** PROBLEM STATEMENT **
Where the string "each" shows up in a line of the records, copy that line.
+-------+
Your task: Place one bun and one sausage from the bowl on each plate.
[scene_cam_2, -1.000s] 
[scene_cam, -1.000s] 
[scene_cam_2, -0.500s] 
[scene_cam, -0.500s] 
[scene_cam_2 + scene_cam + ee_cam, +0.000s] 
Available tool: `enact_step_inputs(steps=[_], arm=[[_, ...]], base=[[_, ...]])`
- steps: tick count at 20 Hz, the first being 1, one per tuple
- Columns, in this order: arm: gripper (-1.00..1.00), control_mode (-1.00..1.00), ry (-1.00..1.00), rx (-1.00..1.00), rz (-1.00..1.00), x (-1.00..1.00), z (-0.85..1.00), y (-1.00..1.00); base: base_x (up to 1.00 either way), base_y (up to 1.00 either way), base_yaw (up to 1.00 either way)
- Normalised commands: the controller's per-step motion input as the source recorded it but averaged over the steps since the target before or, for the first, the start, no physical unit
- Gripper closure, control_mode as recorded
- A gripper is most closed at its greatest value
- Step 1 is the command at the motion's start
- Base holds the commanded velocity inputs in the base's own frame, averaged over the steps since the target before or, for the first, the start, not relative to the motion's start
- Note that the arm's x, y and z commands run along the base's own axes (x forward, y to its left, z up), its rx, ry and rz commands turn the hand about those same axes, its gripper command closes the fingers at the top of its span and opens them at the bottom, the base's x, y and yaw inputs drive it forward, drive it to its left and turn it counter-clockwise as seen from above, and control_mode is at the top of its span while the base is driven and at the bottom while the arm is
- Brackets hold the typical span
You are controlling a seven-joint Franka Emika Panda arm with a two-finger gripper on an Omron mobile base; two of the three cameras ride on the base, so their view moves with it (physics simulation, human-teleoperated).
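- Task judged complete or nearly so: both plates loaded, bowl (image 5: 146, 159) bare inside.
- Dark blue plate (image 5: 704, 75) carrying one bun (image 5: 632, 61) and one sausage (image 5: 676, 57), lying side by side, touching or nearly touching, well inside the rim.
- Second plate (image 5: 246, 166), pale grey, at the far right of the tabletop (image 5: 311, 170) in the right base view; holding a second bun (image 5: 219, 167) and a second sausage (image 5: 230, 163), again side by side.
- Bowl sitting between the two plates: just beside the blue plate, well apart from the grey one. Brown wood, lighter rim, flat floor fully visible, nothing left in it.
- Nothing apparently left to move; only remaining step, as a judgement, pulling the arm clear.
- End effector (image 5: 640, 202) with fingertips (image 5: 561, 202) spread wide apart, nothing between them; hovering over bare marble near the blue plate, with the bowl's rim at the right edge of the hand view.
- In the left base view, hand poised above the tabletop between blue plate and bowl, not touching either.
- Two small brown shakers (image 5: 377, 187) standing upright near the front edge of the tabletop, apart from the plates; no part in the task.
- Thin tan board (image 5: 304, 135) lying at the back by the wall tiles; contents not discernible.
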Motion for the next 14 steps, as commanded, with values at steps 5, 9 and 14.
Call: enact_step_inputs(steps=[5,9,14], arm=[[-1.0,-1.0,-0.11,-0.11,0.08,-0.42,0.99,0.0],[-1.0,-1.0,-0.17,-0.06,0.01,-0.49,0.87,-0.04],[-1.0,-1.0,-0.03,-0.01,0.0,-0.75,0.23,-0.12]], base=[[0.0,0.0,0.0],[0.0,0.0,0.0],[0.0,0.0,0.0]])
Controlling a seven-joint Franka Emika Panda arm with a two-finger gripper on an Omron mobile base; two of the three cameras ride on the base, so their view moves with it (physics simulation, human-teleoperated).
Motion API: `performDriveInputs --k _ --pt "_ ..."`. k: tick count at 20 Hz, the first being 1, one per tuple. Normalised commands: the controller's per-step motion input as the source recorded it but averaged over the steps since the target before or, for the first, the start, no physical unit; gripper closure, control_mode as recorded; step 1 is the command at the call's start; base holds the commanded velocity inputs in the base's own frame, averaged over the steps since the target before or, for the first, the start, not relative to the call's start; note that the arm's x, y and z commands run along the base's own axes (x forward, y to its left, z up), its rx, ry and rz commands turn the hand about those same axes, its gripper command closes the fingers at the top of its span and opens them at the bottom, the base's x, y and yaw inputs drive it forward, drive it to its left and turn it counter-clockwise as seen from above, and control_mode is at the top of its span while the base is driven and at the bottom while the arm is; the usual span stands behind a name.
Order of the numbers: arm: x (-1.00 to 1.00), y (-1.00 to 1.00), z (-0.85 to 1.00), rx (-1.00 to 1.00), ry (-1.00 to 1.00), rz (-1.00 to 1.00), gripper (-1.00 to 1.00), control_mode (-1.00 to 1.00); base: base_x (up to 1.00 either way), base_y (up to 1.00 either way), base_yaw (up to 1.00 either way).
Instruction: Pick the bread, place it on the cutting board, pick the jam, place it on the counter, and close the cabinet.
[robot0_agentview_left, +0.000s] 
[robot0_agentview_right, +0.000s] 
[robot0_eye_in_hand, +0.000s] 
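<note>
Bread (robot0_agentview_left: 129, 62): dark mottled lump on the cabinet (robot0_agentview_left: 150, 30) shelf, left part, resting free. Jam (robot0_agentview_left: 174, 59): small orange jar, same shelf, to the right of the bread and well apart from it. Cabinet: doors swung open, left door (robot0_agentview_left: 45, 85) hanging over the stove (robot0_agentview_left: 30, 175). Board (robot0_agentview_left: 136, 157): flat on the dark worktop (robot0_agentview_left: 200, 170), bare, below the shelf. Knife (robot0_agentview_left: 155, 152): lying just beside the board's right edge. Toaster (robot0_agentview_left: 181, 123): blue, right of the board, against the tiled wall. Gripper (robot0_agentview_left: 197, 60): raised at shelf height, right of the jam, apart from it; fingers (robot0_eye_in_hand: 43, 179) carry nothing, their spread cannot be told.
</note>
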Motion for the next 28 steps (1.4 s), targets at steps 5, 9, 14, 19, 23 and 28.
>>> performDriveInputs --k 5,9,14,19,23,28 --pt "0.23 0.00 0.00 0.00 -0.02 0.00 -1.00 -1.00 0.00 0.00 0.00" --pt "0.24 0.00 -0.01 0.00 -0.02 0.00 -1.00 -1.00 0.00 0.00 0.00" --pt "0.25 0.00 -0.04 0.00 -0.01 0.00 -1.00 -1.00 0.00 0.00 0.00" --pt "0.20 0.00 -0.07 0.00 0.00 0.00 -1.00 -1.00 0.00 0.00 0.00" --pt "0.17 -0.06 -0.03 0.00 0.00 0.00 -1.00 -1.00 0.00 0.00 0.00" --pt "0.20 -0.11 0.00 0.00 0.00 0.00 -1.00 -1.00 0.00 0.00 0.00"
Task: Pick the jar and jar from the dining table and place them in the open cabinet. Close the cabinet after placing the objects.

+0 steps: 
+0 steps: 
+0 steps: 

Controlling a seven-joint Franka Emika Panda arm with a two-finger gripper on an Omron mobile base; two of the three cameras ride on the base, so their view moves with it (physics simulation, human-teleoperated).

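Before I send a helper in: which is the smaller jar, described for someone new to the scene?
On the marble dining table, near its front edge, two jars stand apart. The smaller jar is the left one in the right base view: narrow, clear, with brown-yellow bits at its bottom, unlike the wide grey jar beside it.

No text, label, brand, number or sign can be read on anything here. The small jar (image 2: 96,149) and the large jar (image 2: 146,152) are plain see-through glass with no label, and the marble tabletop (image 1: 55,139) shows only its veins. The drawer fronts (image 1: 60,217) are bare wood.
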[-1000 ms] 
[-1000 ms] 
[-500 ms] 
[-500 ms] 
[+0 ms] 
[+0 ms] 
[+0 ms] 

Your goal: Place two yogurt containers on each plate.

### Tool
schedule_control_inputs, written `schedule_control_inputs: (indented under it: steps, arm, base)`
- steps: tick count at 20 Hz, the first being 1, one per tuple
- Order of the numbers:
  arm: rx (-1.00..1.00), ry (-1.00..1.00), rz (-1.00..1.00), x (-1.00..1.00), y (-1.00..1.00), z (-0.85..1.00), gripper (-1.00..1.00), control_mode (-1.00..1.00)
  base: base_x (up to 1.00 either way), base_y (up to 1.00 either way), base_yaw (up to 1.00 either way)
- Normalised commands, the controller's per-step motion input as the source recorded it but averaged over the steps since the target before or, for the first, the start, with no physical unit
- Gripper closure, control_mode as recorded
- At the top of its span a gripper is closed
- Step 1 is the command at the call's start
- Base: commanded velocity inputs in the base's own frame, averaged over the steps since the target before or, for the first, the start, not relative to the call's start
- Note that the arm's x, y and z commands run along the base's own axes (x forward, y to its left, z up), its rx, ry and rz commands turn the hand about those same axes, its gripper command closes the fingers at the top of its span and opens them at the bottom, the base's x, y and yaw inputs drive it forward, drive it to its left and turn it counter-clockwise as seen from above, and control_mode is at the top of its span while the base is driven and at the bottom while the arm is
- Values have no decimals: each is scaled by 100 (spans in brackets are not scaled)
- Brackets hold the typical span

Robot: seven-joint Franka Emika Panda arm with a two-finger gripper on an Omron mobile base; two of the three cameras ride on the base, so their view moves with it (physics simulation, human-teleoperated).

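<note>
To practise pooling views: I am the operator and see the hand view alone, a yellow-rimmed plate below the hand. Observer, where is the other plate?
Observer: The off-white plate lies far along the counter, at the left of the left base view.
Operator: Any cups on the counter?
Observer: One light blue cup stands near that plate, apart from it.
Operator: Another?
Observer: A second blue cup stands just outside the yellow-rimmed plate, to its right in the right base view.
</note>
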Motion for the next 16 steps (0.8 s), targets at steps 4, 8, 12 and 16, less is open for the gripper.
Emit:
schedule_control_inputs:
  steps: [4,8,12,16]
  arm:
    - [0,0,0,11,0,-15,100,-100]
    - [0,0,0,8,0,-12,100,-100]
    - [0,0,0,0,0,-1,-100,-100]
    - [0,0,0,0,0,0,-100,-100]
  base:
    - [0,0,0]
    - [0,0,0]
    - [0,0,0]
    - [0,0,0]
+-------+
** ANSWER BOX **
Your task: Place one bun and one sausage from the bowl on each plate.
Your goal: Place two yogurt containers on each plate.
- Values have no decimals: each is scaled by 100 (spans in brackets are not scaled)

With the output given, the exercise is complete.